Treinta y nueve grados latitud norte, siete grados longitud oeste, o sea, Badajoz. Coordinadas casi exactas. Casi divinas. Y un seiscientos en la puerta. Jardincillo por medio. La potencia del sitio es tremenda. El más alto edificio de por aquí. Una torre negra, descomunal cual meca pagana. La Kaaba, la piedra negra. Vista de lejos, vista de abajo. Sin AVE, de momento, pero meca al fin y al cabo. Bella. El río, el puente,... Dos, tres con la torre, señas de identidad de la propia ciudad. ¿A qué sabe comer dentro de una seña de identidad?

Va a ser difícil encontrar nada igual en Badajoz. En Extremadura. El sitio tiene tronío por toneladas. Un restaurante con todos los extras. Full equip. Una barrita por allí, una bodeguita por allá. ¡Alehop! Barra principal aeroespacial. La firma del decorador. Mesas altas y mesas bajas. De todo y por su orden. Año 2018, por ejemplo. Nada de escombros lunares. 39 Siete. En órbita. ¿Dónde estará la perrita Laika?

Menú ejecutivo por 15,50. De lunes a viernes. Lo de ejecutivo es como decir que la gente con corbata es bien recibida. Y lo es, ciertamente. Techos altísimos, luz a manta, camareros uniformados, mantel casi planchado y, ¡ay!, servilleta de papel. Una mesita de cuatro, cuatro jóvenes embutidos en sus ternos. A mi espalda, dos hablan de vinos. Tres, de género en mixtura, frente a mí. Lunes, quince horas.

¡Qué difícil es comer un lunes donde te pudiera apetecer! Dicho queda.

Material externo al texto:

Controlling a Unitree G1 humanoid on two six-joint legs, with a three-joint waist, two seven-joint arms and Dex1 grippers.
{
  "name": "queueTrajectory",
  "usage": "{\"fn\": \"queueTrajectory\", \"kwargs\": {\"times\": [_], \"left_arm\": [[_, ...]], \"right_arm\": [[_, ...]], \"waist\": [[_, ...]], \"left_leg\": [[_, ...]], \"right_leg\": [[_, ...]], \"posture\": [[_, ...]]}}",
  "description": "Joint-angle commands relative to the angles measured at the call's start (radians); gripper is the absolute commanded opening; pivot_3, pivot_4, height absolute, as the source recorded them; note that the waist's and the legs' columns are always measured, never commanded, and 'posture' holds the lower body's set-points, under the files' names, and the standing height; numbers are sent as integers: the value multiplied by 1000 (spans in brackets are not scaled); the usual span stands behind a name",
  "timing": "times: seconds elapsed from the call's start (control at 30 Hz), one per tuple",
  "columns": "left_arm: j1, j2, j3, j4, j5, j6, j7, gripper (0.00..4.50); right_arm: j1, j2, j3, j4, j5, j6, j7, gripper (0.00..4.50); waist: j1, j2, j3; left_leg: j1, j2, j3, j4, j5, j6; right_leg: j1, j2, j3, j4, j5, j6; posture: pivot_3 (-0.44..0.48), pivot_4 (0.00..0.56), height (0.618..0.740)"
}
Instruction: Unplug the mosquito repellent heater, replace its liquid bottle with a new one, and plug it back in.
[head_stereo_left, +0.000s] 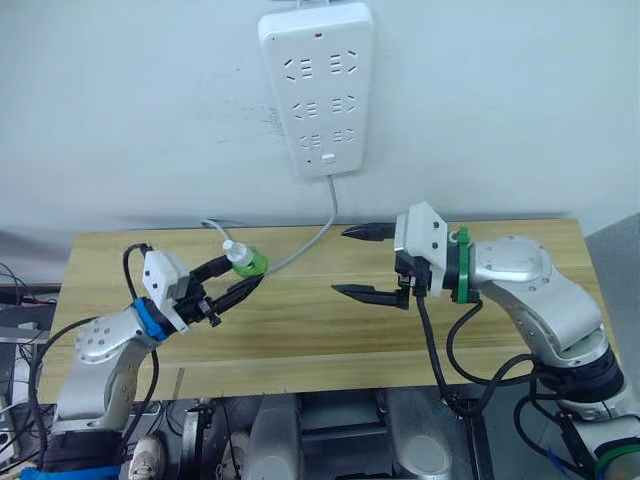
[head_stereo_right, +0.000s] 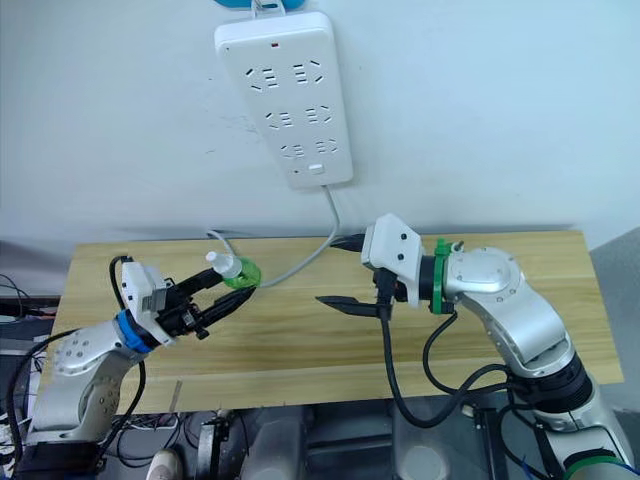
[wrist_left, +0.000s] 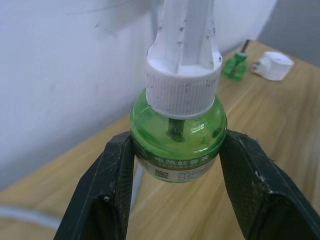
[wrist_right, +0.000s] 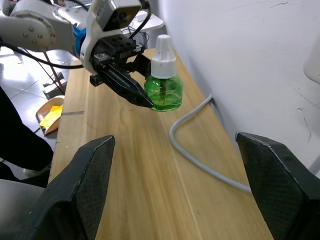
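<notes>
**New bottle held in the left tool, right tool waiting open**

The left tool (head_stereo_left: 232, 283) is clamped on the new bottle (head_stereo_left: 247, 261), a small green bottle with a whitish cap, its two black fingers (wrist_left: 116, 190) pressing the round body from either side. The bottle is held above the wooden counter (head_stereo_left: 300, 330), near the back edge, just beside the grey cable (wrist_right: 200, 160) that runs up to the white power strip (head_stereo_left: 318, 85) on the wall. All sockets of the strip are vacant. The right tool (head_stereo_left: 370, 262) hangs over the middle of the counter, well apart from the bottle, its fingers spread wide with nothing between them.

In the left wrist view, the heater (wrist_left: 272, 65) lies on the counter as a small white unit, with the old bottle (wrist_left: 235, 66), green and capless, just beside it; whether the two touch cannot be told.

Judged from this layout, the heater is already unplugged and emptied, and the cap of the new bottle is yet to come off.

Risks from here:
- The grip is on a smooth, curved body; twisting the cap could spin the bottle in the fingers or make it slip out.
- Once the cap is off, tilting the bottle could spill liquid.
- The nearby cable could snag a moving finger.
</notes>
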Motion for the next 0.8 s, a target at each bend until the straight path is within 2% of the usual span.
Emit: {"fn": "queueTrajectory", "kwargs": {"times": [0.03,0.27,0.53,0.8], "left_arm": [[-24,37,-14,-87,-30,81,-20,2193],[-157,107,-48,-151,-75,252,-57,2193],[-262,101,-128,-141,4,195,-130,2193],[-292,40,-170,-110,71,136,-116,2193]], "right_arm": [[-4,15,-10,-29,17,-5,-7,4026],[-56,68,-46,-50,111,130,-52,4026],[-139,110,-90,-69,246,309,-119,4026],[-170,106,-64,-66,239,309,-142,4026]], "waist": [[0,0,0],[0,0,0],[-1,0,0],[-2,0,0]], "left_leg": [[0,0,0,0,0,0],[0,0,0,0,0,0],[-1,0,0,1,0,0],[-2,0,1,1,0,0]], "right_leg": [[0,0,0,0,0,0],[0,0,0,1,0,0],[-2,0,0,1,0,0],[-2,0,0,2,0,0]], "posture": [[-146,366,730],[-155,379,730],[-167,396,730],[-181,409,730]]}}
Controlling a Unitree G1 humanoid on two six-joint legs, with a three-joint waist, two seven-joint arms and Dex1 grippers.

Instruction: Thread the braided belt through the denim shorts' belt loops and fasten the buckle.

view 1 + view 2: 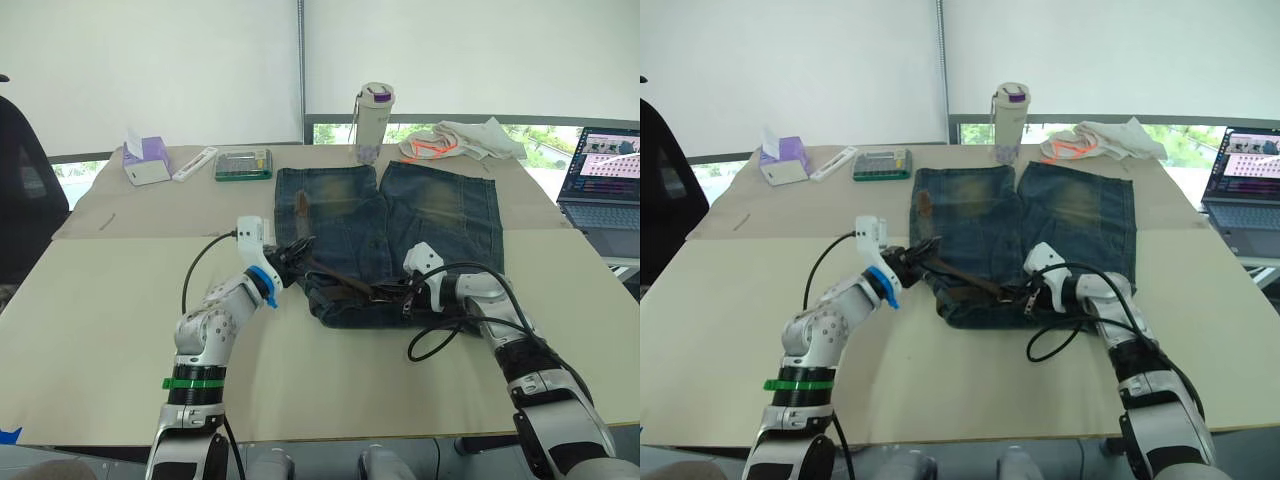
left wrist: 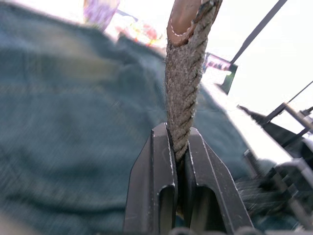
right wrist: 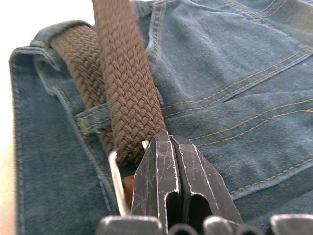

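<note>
One braided belt [image 3: 124, 93] lies along the waistband of one pair of denim shorts [image 1: 440, 215].
The left gripper [image 2: 178, 147] pinches the belt's tip; the right gripper [image 3: 168, 147] is clenched by the buckle [image 3: 116, 183], under one belt loop [image 3: 95, 117].

On the tabletop [image 1: 120, 320] lie one pair of denim shorts [image 1: 400, 225], one braided belt [image 1: 335, 280], one tissue box [image 1: 146, 160] (purple), one bottle [image 1: 373, 122], one white cloth [image 1: 462, 140], one green case [image 1: 243, 165] and one white remote [image 1: 194, 163], plus one laptop [image 1: 603, 178] alongside.
</note>
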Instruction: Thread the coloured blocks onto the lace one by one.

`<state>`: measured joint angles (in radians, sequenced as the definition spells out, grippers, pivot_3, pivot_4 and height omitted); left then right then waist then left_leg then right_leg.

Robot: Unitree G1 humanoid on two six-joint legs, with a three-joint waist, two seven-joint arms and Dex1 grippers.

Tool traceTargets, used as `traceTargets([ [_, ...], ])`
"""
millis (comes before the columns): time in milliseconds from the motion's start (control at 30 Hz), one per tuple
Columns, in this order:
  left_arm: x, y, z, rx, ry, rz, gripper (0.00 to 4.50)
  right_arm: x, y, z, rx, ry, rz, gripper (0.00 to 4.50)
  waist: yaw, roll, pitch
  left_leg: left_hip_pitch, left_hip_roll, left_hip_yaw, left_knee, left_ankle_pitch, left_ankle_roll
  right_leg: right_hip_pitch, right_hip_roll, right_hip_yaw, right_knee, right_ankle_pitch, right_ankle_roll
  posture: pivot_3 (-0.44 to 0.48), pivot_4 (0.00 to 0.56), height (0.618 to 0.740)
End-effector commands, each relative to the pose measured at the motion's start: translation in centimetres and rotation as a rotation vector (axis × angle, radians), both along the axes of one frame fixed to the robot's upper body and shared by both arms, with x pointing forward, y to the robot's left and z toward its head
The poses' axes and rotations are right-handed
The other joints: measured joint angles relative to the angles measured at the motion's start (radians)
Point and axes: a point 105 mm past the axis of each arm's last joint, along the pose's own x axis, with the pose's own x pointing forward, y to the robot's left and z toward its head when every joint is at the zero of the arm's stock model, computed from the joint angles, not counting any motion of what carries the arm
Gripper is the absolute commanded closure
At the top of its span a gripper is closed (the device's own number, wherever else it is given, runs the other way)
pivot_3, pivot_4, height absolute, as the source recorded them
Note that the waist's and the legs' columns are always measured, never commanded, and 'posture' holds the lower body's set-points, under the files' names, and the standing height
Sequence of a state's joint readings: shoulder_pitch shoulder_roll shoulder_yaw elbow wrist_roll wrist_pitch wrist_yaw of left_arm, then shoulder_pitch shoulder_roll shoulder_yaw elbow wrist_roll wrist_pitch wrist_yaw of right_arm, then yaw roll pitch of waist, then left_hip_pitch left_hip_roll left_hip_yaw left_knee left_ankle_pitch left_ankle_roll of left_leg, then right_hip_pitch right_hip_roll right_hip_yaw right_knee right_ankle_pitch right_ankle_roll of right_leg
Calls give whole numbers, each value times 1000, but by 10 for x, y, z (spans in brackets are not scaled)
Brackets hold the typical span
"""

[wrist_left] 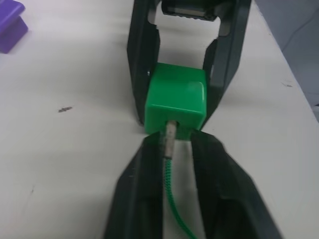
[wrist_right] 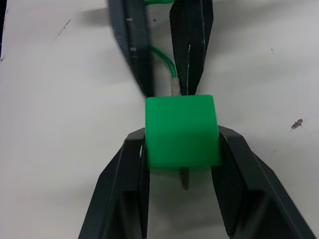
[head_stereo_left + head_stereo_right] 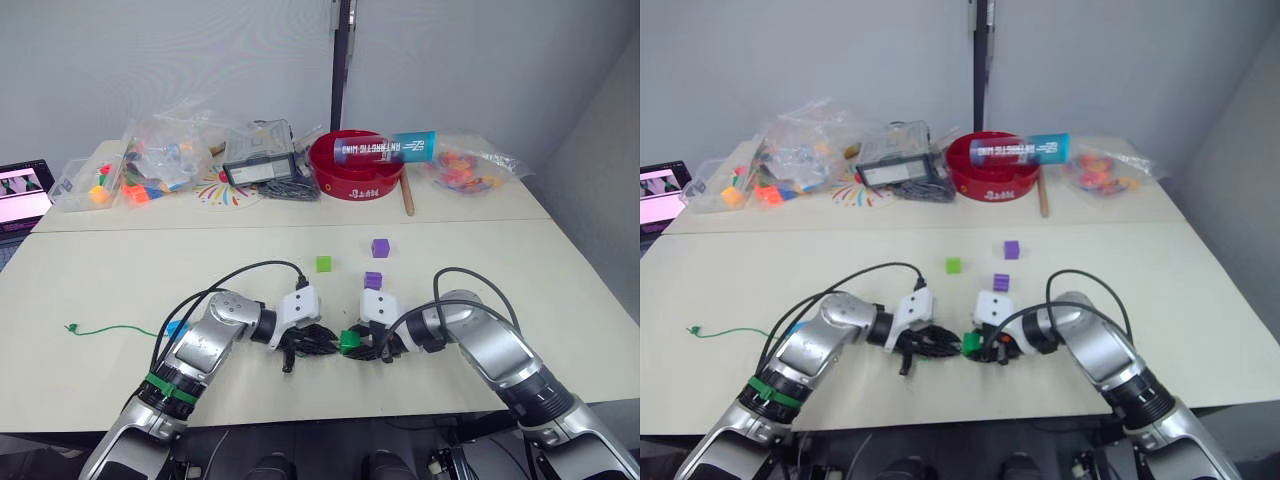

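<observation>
the right gripper (image 2: pixel 182 164) clamps the dark green block (image 2: pixel 182 130) between its fingers, low over the table (image 3: pixel 520 270). facing it, the left gripper (image 1: pixel 169 164) pinches the lace (image 1: pixel 171 189), whose pale tip (image 1: pixel 168 133) sits in the block's hole and seems to poke out the far side. the lace's far end (image 3: pixel 72 328) lies well left. a blue block (image 3: pixel 176 329) is half hidden by the left arm. two purple blocks (image 3: pixel 380 247) and a light green block (image 3: pixel 323 264) lie beyond the grippers. a red bowl (image 3: pixel 355 172) stands at the back, under a grey wall.
</observation>
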<state>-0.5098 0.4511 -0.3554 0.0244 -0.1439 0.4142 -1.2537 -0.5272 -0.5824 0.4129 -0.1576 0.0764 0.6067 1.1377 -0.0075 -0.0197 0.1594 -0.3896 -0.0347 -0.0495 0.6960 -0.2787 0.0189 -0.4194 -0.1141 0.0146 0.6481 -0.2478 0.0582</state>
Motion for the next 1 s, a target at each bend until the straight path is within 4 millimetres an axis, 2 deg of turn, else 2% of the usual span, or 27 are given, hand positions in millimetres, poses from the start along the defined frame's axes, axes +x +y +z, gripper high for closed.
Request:
traceTargets([
  [33,-19,-18,15,-62,-48,-148,2225,-1,9,-1,18,-20,-4,3303,-1,0,0,0,0,0,0,0,0,0,0,0,0,0,0,0,150,740],
  [100,-16,-9,25,-69,-76,-129,1630,-1,9,-2,17,-21,-5,3303,-4,0,0,0,0,0,0,0,0,0,0,0,0,0,0,0,150,740],
  [167,-16,-2,29,-73,-77,-116,1630,-1,8,-2,17,-22,-7,3303,-5,0,0,0,0,0,0,0,0,-1,0,0,0,0,0,0,150,740],
  [333,-14,20,24,-36,-64,-59,1630,0,8,-1,16,-27,-9,3303,-9,0,0,0,1,0,-1,0,0,-2,1,1,0,0,0,0,150,740],
  [867,4,42,18,-44,-71,83,1630,-1,7,-2,13,-24,-7,3303,-7,0,0,0,1,0,-1,0,0,-2,1,1,0,0,0,0,150,740],
  [1000,7,48,9,-9,-74,94,1630,-1,6,-2,13,-25,-11,3303,-7,0,0,0,1,0,-1,0,0,-2,1,1,0,0,0,0,150,740],
])
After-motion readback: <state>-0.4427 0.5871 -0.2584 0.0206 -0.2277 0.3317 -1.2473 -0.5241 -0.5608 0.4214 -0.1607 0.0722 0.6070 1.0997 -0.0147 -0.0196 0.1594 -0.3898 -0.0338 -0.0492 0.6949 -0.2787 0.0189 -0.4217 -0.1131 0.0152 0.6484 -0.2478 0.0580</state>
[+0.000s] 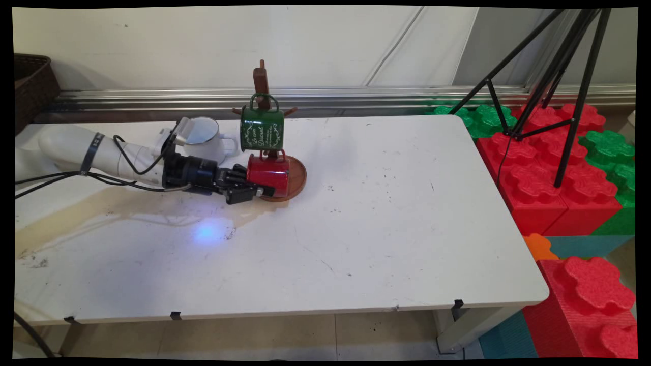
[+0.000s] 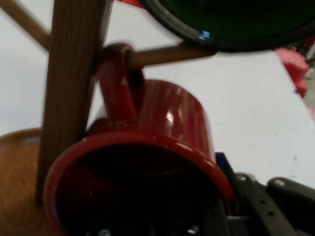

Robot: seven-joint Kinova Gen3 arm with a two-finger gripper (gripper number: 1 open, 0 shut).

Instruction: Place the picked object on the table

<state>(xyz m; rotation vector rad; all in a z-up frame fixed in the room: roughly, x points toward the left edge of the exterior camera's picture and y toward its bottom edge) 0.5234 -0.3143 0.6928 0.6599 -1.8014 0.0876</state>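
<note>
White table [image 1: 386, 213], claw [image 1: 257, 189] gripping red mug [image 1: 268, 174], green mug [image 1: 262, 128] above

Even, bright light; the surface [image 1: 386, 213] shows soft shadows toward 7 o'clock; the hand view is blurred throughout.

Close before me is a red mug [image 2: 162, 128], its dark mouth turned toward me. Its handle [image 2: 117, 83] is hooked over a thin wooden peg [image 2: 167, 53] that comes out of an upright wooden post [image 2: 71, 83]. The post stands on a round wooden base [image 2: 17, 182] at the lower left. Above, the dark rim of a green mug [image 2: 231, 22] hangs. My gripper [image 2: 224, 216] is at the mug's rim, with one finger [image 2: 266, 206] outside the wall. Behind lies the white table [image 2: 256, 108].
</note>
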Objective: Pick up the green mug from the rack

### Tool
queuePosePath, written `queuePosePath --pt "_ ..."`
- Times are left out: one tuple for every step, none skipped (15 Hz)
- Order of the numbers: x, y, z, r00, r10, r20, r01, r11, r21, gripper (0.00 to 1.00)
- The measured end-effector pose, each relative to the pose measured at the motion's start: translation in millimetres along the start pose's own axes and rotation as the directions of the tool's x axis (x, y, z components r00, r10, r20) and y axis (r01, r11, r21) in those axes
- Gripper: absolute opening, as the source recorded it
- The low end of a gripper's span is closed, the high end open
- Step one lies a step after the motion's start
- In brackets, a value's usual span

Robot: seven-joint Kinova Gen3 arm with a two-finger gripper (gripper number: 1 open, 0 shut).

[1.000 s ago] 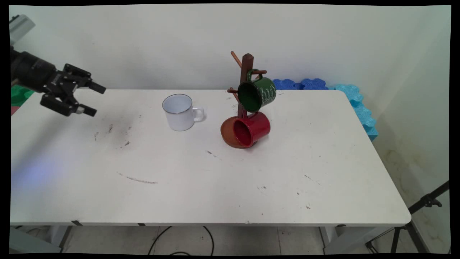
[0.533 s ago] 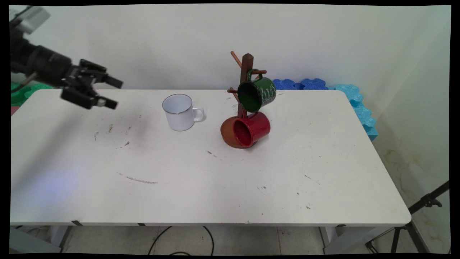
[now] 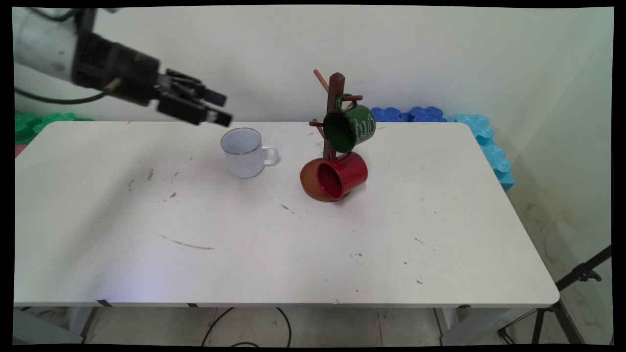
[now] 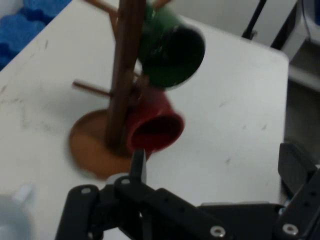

En el 39 Siete el menú merece la pena. Por lo de fuera, pero también por lo de dentro. Cinco primeros, tres segundos y tres postres. A escoger. Como manda el dios de las tabernas, de los bares de carretera y de las urbes modernas. Platos seleccionados con cierto equilibrio. ¿Ensalada de bacalao? No, por favor póngame unos raviolis de verdura rellenos de carrilleras. Gracias, gracias. ¿Y de segundo? ¿Qué prefiere el caballero? Tomaré lingote de codillo en su salsa sobre puré de patata. Gracias, gracias. Gracias también por esta simpática galletita de puré de aceituna que han tenido ustedes la gentileza de obsequiarme. Gracias, gracias. Gracias y por favor,... las dos herramientas que sostienen la civilización, el aceite del menú diario de vivir.

Los raviolis, que no eran pasta como pudiera parecer, sino verdura, resultaron magníficos. Cuatro bocados y salsa para untar. Por cierto, dos tipos de pan. Los dos me los comí. La salsa rica, rica. Y el lingote de codillo, ya saben, desmigado y presentado en dos a modo de lingotes, no estuvo mal. ¿El puré de patata? ¡De grata memoria! El cortador de jamón despacha una ración para la barra. Los oficinistas charlan felices. La familia de tres se lo come todo. Y los dos que me guardan la espalda planean un viaje a Jerez. ¡La dicha del fino! Calma chicha.

De postre, helado de queso filadelfia relleno de mermelada de frutos rojos. Y, en un platito de auxilio, chocolate; un buen trozo de chocolate y ese mismo chocolate molido para espolvorear al gusto. Todo cayó sobre el helado. Y si me permiten la confesión (Dios me perdone el pecado de gula), les diré que aquel buen trozo de chocolate, acompañado de otro buen trozo de pan, fue un éxtasis delirante, al menos para uno que ya no compra chocolate para casa. Es lo que tiene ser diabético. Y que me perdone también mi doctora.

En suma, una buena oferta de lunes a viernes. Un menú que, en casi todo, está por encima de otros que se sirven en la ciudad. Una buena opción para comer como los señoritos a precio tasado. Gracias y por favor.